Flexible Backhaul Design and Degrees of Freedom for Linear Interference Networks

TL;DR

This paper investigates maximizing degrees of freedom in cellular downlink networks with backhaul constraints, proposing an optimal asymmetric message assignment and zero-forcing beamforming, with extensions to more complex network models.

Contribution

It introduces the optimal asymmetric message assignment strategy and coding scheme for linear interference networks under backhaul constraints, extending to more general network topologies.

Findings

Asymptotic per user DoF is (4B-1)/(4B) for backhaul load B.

Optimal message assignment is asymmetric and locally constrained.

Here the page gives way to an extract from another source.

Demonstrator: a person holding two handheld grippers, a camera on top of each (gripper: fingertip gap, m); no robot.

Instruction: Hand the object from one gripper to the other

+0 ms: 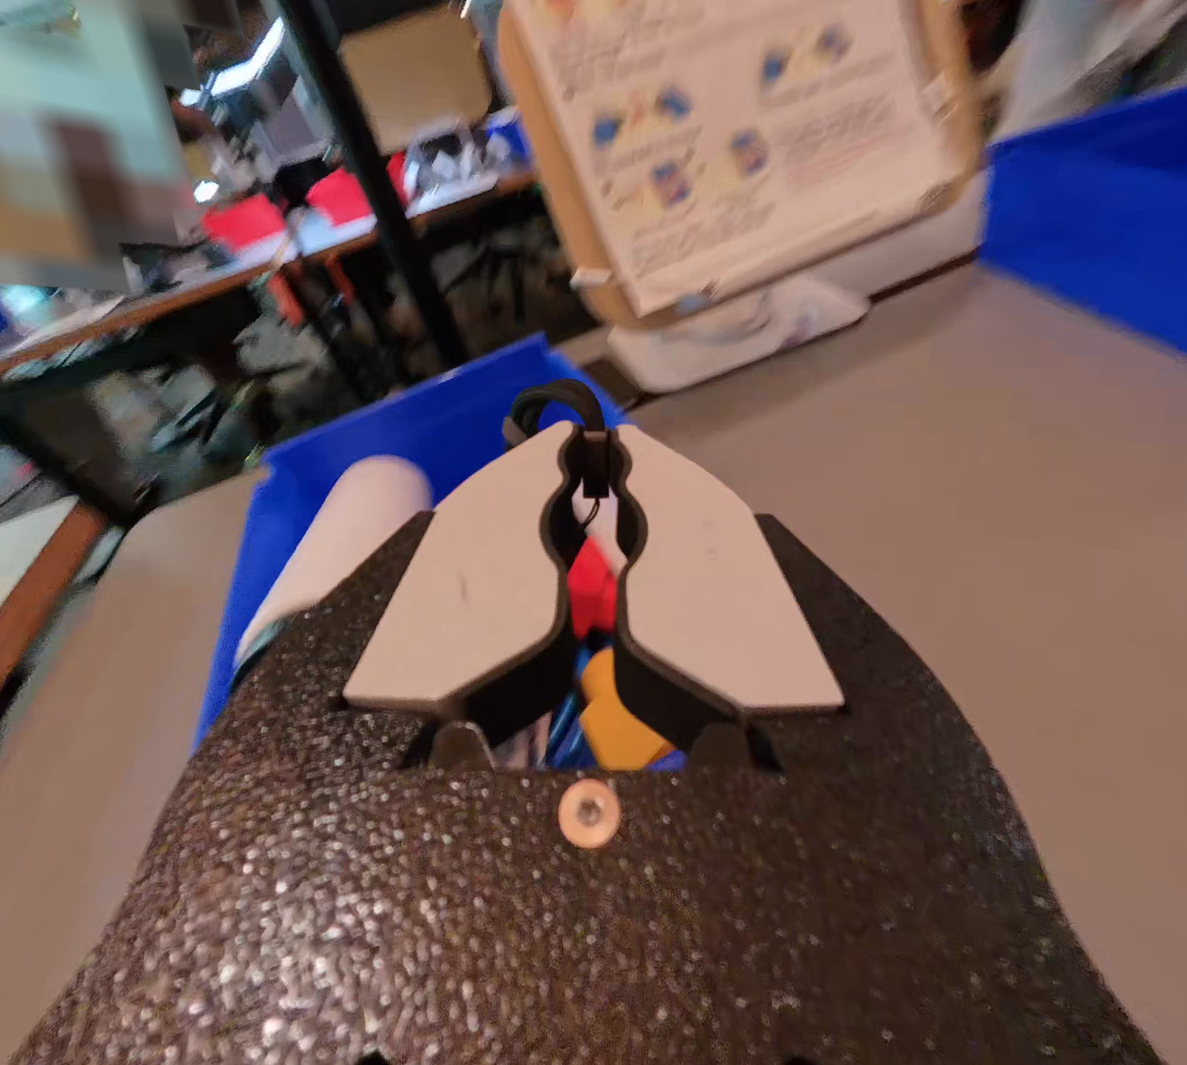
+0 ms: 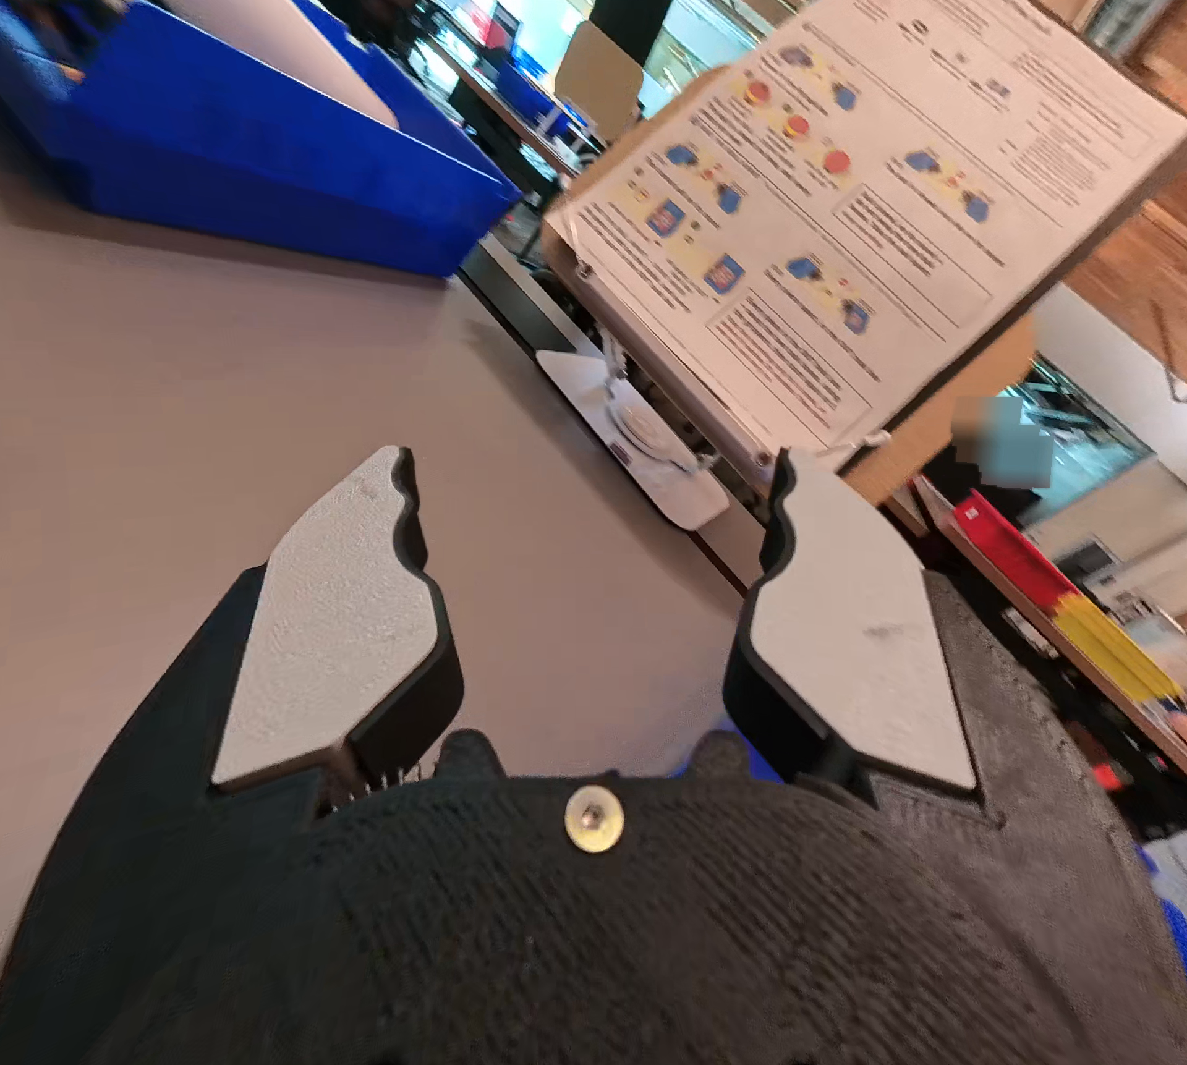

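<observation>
The left gripper [image 1: 592,456] is clenched on a small black cable bundle [image 1: 565,405], holding it above a blue bin [image 1: 411,437] of mixed parts near the bench's far edge. The right gripper [image 2: 594,485] is spread wide with nothing between its fingers, above the bare bench [image 2: 193,392], facing an instruction sheet [image 2: 867,186] on a stand.

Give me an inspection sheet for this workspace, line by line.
Surface: grey table, bare in front of the right gripper.
Job's things: small black cable bundle pinched at the left gripper's tips, its loop sticking out past them.
Clutter: blue bin under the left gripper, holding a white roll and red and orange pieces; second blue bin.
Grippers: left gripper shut; right gripper open, empty.
Cables: only the held bundle.
Surroundings: instruction sheet on a stand, other desks, a person behind.
</observation>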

Zero-forcing beamforming suffices for optimal coding scheme.

Abstract

The considered problem is that of maximizing the degrees of freedom (DoF) in cellular downlink, under a backhaul load constraint that limits the number of messages that can be delivered from a centralized controller to the base station transmitters. A linear interference channel model is considered, where each transmitter is connected to the receiver having the same index as well as one succeeding receiver. The backhaul load is defined as the sum of all the messages available at all the transmitters normalized by the number of users. When the backhaul load is constrained to an integer level B, the asymptotic per user DoF is shown to equal (4B-1)/(4B), and it is shown that the optimal assignment of messages to transmitters is asymmetric and satisfies a local cooperation constraint and that the optimal coding scheme relies only on zero-forcing transmit beamforming. Finally, an extension of the presented coding scheme is shown to apply for more general locally connected and two-dimensional networks.